→ ASSIGNED TASK
Write out every line below that includes the word "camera".

━━━━━ COLLECTED DATA ━━━━━

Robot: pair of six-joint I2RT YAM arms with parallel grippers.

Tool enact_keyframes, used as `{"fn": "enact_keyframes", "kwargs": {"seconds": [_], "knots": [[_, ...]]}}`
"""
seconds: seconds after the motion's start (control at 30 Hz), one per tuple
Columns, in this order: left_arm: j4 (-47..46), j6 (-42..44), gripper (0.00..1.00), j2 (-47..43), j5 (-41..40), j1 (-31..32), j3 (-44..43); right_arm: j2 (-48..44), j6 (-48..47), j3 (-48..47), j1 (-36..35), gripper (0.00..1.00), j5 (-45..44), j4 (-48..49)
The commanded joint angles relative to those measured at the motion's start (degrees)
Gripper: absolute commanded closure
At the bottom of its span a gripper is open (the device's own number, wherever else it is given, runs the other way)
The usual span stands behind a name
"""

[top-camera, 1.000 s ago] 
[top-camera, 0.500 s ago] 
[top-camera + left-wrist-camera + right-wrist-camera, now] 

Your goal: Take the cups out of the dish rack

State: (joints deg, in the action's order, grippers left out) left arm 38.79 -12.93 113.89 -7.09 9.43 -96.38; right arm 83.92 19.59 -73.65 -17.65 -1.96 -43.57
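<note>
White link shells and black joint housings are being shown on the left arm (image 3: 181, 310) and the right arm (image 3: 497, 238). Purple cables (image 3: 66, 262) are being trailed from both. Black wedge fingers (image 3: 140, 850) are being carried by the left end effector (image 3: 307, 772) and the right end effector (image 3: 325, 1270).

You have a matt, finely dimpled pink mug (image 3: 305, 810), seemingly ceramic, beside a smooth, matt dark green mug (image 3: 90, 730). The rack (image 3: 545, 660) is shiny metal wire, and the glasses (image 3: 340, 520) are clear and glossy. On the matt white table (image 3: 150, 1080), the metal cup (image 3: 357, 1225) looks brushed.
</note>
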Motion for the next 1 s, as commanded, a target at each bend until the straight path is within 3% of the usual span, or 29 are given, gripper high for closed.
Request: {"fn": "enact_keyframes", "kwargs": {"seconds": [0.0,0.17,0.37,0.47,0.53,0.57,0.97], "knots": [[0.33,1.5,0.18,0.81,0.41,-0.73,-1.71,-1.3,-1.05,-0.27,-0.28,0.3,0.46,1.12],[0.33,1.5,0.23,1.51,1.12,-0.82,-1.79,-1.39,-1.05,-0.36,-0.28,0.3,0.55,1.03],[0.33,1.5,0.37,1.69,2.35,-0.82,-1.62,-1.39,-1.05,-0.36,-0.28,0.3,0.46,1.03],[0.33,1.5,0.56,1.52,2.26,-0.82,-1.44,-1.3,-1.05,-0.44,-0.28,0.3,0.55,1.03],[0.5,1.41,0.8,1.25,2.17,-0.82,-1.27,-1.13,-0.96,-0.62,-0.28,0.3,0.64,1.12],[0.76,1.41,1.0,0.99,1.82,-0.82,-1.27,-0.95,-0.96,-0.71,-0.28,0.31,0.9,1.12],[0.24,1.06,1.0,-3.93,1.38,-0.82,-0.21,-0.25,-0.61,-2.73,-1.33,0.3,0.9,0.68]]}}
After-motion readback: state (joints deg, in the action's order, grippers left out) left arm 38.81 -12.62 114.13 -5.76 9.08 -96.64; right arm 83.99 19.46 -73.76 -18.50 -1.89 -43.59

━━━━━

→ EXERCISE RESULT
[top-camera, 1.000 s ago] 
[top-camera, 0.500 s ago] 
[top-camera + left-wrist-camera + right-wrist-camera, now] 

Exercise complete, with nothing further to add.